---------- Supplied material

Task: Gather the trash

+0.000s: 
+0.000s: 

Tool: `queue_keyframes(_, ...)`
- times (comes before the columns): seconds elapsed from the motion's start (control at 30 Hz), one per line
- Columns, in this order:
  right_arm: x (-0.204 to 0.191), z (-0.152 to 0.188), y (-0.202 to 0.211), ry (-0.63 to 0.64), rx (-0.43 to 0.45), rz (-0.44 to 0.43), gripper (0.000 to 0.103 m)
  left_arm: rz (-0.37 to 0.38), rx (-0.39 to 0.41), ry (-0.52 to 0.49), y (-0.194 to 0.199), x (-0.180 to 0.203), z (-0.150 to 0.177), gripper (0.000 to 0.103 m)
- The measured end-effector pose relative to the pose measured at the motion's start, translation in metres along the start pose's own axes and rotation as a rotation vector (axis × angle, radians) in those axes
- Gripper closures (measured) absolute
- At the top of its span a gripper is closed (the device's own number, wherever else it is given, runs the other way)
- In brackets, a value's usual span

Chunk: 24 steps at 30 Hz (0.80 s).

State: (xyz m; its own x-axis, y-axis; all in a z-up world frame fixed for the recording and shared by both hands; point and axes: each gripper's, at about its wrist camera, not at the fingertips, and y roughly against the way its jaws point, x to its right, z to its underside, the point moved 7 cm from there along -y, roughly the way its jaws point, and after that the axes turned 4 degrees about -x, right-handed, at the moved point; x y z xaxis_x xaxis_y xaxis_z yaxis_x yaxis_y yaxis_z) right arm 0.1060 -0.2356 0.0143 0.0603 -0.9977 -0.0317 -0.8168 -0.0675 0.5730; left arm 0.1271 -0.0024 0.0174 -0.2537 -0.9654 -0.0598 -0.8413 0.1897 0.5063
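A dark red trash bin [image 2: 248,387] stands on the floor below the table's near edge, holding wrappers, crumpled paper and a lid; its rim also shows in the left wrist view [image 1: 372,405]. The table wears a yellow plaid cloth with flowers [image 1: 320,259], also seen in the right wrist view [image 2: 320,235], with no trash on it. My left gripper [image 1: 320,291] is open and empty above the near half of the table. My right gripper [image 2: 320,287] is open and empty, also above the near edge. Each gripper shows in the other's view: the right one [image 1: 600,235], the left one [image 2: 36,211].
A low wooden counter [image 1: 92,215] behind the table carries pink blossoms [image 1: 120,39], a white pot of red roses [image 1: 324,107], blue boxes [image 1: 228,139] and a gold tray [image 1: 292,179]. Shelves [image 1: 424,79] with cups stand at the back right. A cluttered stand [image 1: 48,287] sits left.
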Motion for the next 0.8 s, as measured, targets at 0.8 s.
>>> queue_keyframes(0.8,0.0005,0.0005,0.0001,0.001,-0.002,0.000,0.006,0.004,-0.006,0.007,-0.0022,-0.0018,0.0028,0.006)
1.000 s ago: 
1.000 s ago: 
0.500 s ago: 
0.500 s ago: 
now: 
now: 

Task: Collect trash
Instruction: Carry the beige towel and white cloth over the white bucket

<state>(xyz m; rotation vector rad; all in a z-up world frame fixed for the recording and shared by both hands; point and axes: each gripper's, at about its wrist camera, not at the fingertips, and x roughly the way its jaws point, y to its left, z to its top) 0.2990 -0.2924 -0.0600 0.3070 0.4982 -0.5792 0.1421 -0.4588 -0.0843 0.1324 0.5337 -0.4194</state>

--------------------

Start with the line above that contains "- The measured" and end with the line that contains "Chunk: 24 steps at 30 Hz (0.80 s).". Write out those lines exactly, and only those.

- The measured end-effector pose relative to the pose measured at the motion's start, translation in metres along the start pose's own axes and rotation as a rotation vector (axis × angle, radians) in those axes
- Gripper closures (measured) absolute
- At the top of its span a gripper is closed (the device's own number, wherever else it is given, runs the other way)
- In brackets, a value's usual span

Chunk: 24 steps at 30 Hz (0.80 s).

This output is complete.